The W&C industry’s key growth drivers include: (1) rural electrification, (2) investments in T&D systems for modernization and increasing efficiencies, (3) rising demand for renewable power, (4) Government of India - driven infra projects such as Smart Cities Mission, Metros, etc. and (5) higher consumer spending.  This industry volumes are expected to grow at a ~12% CAGR, from 14.5mn kms in FY18 to 26.2mn kms in FY23P, and industry size at a ~15% CAGR from Rs 525 bn to Rs 1,033 bn. Overall, the organized segment’s share grew from 61% in FY14 to 66% in FY18 and is expected to touch 74% in FY23P. The organized-unorganized price gap is also likely to narrow down owing to structural reforms such as GST along with gains in efficiency and cost structures.

PIL has a pan-India distribution network of 3,450+ distributors and dealers with a reach of 1,25,000+ retail outlets. 80% of the company’s sales are through distributors. The number of dealers and distributors has declined over the years as the company discontinued direct supplies to smaller distributors and dealers, who are instead serviced by larger channel partners. In terms of regions, the major share of dealers is in the South followed by the North. While there is limited scope for product differentiation in the W&C industry, PIL has set itself apart from its branded competitors by providing timely service to distributors. This competitive advantage is an outcome of its efficient supply chain management. The company has also undertaken various initiatives with its channel partners like Bandhan, Project Josh etc. to build strong distribution network and also to understand its end customers. 35% of the topline is derived from B2C, while the rest is derived from B2B.

PIL has 24 manufacturing facilities across India. The company has a capacity of 32,94,463 km of cables and wires. As per management’s commentary, capacity utilization of W&C is hovering around 70-75%. Further, the company has a high degree of backward integration, ensuring a reliable and consistent supply of quality raw materials while reducing the risk and reliance on external procurement and being cost efficient.

The company plans to incur a capex of INR 300 crores in the coming fiscal year towards strengthening backward integration, debottlenecking and investments in few of the FMEG facilities.
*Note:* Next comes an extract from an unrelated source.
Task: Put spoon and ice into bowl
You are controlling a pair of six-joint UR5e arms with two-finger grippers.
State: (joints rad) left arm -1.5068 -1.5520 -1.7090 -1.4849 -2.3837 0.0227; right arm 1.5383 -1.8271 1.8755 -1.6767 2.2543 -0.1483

Improving FMEG segment – PIL forayed into the FMEG business in FY14 by launching the switch business. It further diversified into fans, LED lightings and switchgear in FY15. With a strong distribution network already in place for wires and cables, it was able to rapidly scale up the FMEG business as the products were a part of the same ‘electrical’ ecosystem. The retail touchpoints for wires & cables, switches, lightings, switchgear, fans and conduits are largely overlapping as electrical stores often stock most of these product categories.

PIL shifted from outsourcing model to in-house manufacturing to have a tight control over manufacturing planning, costs and quality. As a result of these efforts, the FMEG business has grown at a staggering 43.72% CAGR during FY16-FY19. Out of the 24 manufacturing facilities, four facilities specially cater to the FMEG segment. Capacity utilization of FMEG segment is around 60 - 80% as per management’s commentary. The utilization is comparatively higher for fans segment since it is the largest contributor to the consumer business revenue. A new facility for water heaters was commissioned at Nashik in Q3 FY20.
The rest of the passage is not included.